[Exercise directions] I need the lines below from the one with "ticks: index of" down to the one with "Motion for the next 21" reproduced exactly, both ends included, and nothing else.

[Supplied records]
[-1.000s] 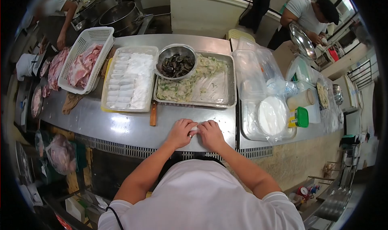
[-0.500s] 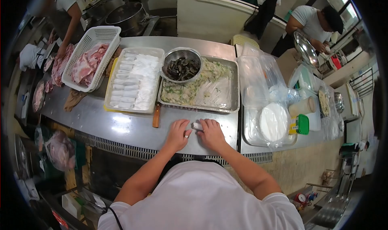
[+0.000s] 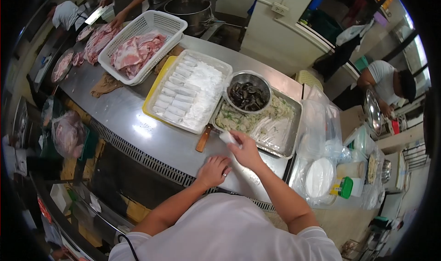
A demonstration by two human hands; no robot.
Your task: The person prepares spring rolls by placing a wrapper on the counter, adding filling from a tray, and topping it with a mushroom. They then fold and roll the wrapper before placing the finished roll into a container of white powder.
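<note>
Between the fingers of my right hand is a small white wrapped roll, lifted over the steel table near the white tray's front corner. My left hand rests on the table by the near edge, fingers loosely laid down, holding nothing. The white tray carries rows of similar rolls beside loose white powder. A wooden handle sticks out between this tray and a metal tray of pale filling with green shreds. A perforated metal bowl of dark pieces sits on the filling.
A white basket of raw meat stands to the left by a brown cloth. Round white wrappers in plastic and a green-lidded tub lie right. Other people work at the far left and far right.
My right hand has lifted the roll off the table and moved forward toward the white tray. My left hand has come away from the roll. The view has turned left.
</note>
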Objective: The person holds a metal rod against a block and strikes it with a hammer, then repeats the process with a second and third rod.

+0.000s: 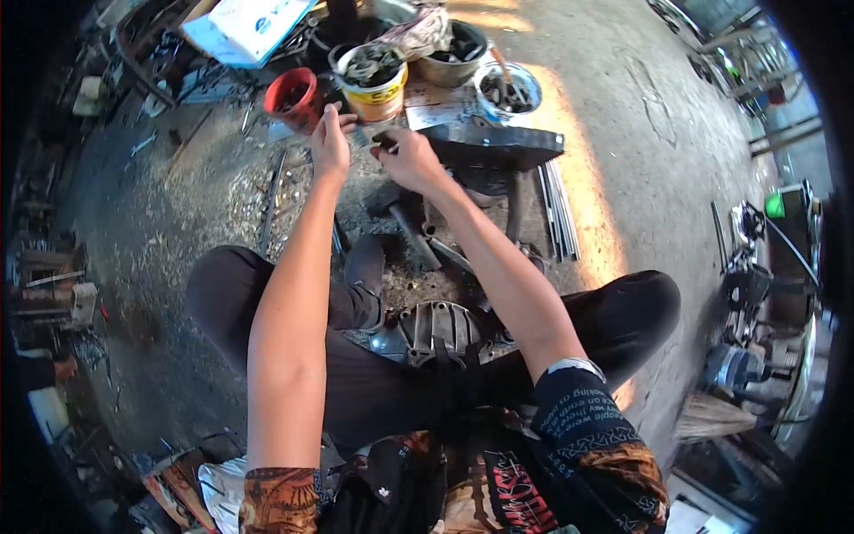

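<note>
My left hand (332,142) reaches forward with its fingers stretched out and apart, just in front of the red bucket (307,109) and the yellow-and-white bucket (388,109). Across from it, my right hand (411,160) has its fingers curled around a small dark piece; I cannot tell what it is. Right beside that hand is a dark, anvil-like metal block (498,149). A hammer (414,233) lies below the hands, its head toward the left. Between my legs sits a ribbed metal casting (440,327).
A white bucket (523,111) of dark parts and a grey basin (445,73) stand behind the block. Several thin metal rods (558,214) lie to its right. A blue-and-white box (238,31) is at the back left. Machine parts (743,365) crowd the right side.
</note>
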Tool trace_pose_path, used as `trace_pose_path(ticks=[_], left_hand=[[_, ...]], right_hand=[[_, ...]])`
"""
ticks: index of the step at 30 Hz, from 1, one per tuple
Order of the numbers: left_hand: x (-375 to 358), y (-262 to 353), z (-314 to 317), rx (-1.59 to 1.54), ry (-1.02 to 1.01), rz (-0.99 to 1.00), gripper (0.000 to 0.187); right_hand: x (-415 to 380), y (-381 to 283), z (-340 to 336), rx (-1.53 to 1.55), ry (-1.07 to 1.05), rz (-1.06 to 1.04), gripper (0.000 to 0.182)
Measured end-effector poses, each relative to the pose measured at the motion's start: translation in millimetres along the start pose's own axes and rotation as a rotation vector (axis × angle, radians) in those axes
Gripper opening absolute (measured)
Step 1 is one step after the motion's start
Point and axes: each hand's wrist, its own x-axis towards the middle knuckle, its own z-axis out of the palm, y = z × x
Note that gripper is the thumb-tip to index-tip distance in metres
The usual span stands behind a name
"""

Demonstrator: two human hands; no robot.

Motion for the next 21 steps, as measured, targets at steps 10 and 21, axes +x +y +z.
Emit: trace_pose_path(ticks=[10, 21], left_hand=[[-89.1, 94.5, 142.4, -0.066, -0.458, 0.289, 0.050], [-172.0, 93.6, 234.6, 0.202, -0.819, 0.577, 0.048]], right_hand=[[-87.4, 25.8, -212.2, 0.319, 0.731, -0.059, 0.026], [-119.8, 261.4, -244.1, 0.476, 1.034, 0.683, 0.027]])
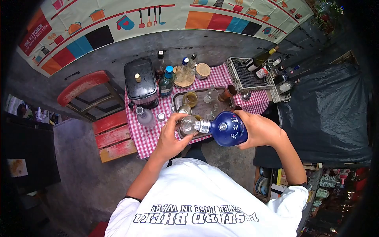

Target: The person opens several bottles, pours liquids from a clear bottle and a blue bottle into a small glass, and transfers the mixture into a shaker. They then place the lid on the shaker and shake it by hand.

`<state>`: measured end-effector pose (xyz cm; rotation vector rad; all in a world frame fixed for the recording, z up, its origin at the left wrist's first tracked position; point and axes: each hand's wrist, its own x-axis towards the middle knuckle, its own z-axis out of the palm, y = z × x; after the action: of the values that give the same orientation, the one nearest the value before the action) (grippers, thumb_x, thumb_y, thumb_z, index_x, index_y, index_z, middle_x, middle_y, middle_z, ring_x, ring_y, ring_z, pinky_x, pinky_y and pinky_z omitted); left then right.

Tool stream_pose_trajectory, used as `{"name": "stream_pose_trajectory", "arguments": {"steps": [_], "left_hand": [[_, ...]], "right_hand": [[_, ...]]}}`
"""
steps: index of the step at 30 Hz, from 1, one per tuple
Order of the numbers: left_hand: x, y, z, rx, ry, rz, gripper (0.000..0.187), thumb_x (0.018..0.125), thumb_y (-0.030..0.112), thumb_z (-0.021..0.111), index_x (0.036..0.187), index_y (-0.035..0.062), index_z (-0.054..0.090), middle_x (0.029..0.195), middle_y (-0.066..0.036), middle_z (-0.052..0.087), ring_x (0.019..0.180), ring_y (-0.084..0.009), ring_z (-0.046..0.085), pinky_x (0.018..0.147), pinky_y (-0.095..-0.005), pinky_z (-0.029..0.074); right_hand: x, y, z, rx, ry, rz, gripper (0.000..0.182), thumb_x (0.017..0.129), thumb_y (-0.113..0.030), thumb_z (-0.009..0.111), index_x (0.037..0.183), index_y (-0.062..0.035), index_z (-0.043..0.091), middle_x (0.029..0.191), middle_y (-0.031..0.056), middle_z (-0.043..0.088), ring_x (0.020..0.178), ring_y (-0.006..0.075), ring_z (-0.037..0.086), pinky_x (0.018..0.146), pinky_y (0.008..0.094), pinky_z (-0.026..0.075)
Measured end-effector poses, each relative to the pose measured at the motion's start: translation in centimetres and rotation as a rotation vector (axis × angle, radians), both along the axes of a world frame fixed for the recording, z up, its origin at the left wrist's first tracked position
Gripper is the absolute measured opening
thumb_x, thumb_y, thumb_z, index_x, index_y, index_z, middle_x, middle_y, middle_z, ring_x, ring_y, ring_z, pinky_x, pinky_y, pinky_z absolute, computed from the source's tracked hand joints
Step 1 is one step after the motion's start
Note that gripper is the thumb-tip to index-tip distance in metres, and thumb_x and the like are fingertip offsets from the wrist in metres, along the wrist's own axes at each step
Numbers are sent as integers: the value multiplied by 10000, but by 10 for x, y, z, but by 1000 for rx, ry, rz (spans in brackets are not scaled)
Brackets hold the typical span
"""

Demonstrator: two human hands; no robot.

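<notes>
My left hand point(170, 138) is closed around a small clear glass point(187, 124), which is tipped toward the right. My right hand point(263, 131) grips a round blue bottle point(229, 134) with white characters by its body. The bottle lies nearly sideways, and its silvery neck point(203, 126) meets the glass's mouth in this view. Both are held over the near edge of a metal tray point(202, 110). On that tray stand a glass of yellowish liquid point(190, 99), a brown tumbler point(227, 93) and several clear glass pieces. A frosted bottle point(145, 117) and a small cap point(161, 117) sit left of my left hand.
A checked tablecloth point(139, 136) covers the table. At its back left stand a black lidded container point(140, 81) and a blue-capped bottle point(167, 82). Bottles rest in a wire basket point(241, 68) at back right. A red wooden chair point(112, 132) is to the left, black sheeting point(327, 114) to the right.
</notes>
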<state>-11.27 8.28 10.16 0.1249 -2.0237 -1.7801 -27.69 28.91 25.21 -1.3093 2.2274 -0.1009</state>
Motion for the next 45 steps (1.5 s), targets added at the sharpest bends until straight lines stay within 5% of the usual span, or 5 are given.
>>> {"name": "stream_pose_trajectory", "arguments": {"steps": [11,14,28,30,45], "left_hand": [[-1,-2,2,16,-9,-12,555,741,-11,772,1216,-4,485,1148,-117,576,1074,-190,608,967,-337,504],[-1,-3,5,-9,27,21,565,743,36,785,1222,5,488,1093,-134,606,1023,-225,642,873,-333,536],[-11,3,20,135,-22,30,612,729,-36,791,1239,16,457,1188,-109,565,1136,-173,573,995,-310,459],[-16,7,13,167,-31,78,609,731,-43,787,1239,19,455,1188,-110,566,1133,-170,575,997,-306,457],[-53,64,-93,347,-164,488,568,741,-58,759,1196,19,429,1170,-117,562,1115,-171,579,985,-309,479]], "right_hand": [[-1,0,-4,-17,-23,-19,830,597,-281,827,1257,56,454,1078,246,640,958,366,678,836,405,570],[0,3,-10,-77,-50,-35,849,588,-273,831,1273,54,449,1083,243,642,963,369,677,841,406,566],[-16,27,-87,-498,-332,-270,969,492,-246,884,1334,-27,458,1160,171,643,1076,304,651,944,389,512],[-25,33,-97,-594,-309,-340,963,457,-231,882,1308,-17,485,1109,135,665,1023,247,663,930,368,507],[-97,71,-156,-731,-330,-423,973,441,-201,934,1286,-7,493,1142,154,663,1060,268,655,932,391,512]]}}
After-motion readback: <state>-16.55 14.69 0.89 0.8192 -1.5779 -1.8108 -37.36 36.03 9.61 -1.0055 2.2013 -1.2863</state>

[Task output]
ticks: index of the step at 30 Hz, from 1, one per tuple
Order of the numbers: left_hand: x (-375 to 358), y (-262 to 353), z (-314 to 317), rx (-1.59 to 1.54), ry (-1.02 to 1.01), rz (-0.99 to 1.00), gripper (0.000 to 0.187); right_hand: x (-415 to 380), y (-381 to 283), z (-340 to 336), rx (-1.53 to 1.55), ry (-1.07 to 1.05), rz (-1.06 to 1.04), gripper (0.000 to 0.182)
Measured end-effector poses, each relative to the pose measured at the motion's start: translation in millimetres along the start pose's own axes and rotation as a rotation vector (axis × angle, radians) in those axes
Gripper opening absolute (measured)
Step 1 is one step after the motion's start
Point and axes: each hand's wrist, its own x-axis towards the middle knuckle, its own z-axis out of the palm, y = z × x
Note that gripper is the thumb-tip to index-tip distance in metres
The usual span stands behind a name
"""

Demonstrator: two human hands; no robot.

Motion for the next 21 steps, as measured, targets at steps 10 and 21, axes +x +y +z.

Nothing more remains to be done for this exercise.